Au premier regard, ce tableau semble être une apparition dans le désert, comme si une oasis surgissait au milieu d’une mer de sable brûlant. Le fond jaune intense évoque la chaleur écrasante du soleil, un midi éternel où l’air tremble. Cette lumière dorée devient le désert lui‑même : vaste, vibrant, presque vivant.
Au centre, une forme verticale dense, faite de touches épaisses de bleu profond, violet, rose, rouge et turquoise, se dresse comme une procession de silhouettes.
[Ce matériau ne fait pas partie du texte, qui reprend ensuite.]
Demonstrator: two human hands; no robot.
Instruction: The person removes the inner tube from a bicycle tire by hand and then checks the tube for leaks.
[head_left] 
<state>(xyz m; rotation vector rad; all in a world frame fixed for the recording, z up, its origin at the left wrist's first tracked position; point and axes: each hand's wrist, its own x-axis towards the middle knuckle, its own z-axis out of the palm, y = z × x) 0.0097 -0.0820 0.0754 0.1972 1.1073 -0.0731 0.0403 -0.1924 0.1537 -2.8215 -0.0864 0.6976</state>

On dirait un groupe de voyageurs, ou peut‑être les esprits colorés qui habitent l’oasis. Les bleus et violets apportent la fraîcheur de l’eau, du rêve, de la nuit — un contraste qui fait respirer la toile.
Dans cet ensemble, on peut imaginer Shérazade, figure de contes et de mystère, surgissant parmi ces couleurs. Elle serait la voix qui raconte, la présence qui transforme le désert en lieu de plaisir, de histoires, de magie. Les touches rouges et roses deviennent alors des éclats de tissus, des parfums, des émotions.
Les coups de pinceau sont épais, impulsifs, vivants : ils donnent l’impression que la scène bouge, que la chaleur danse, que les couleurs murmurent. L’oasis n’est pas un lieu fixe : c’est une vibration, un souffle, une promesse.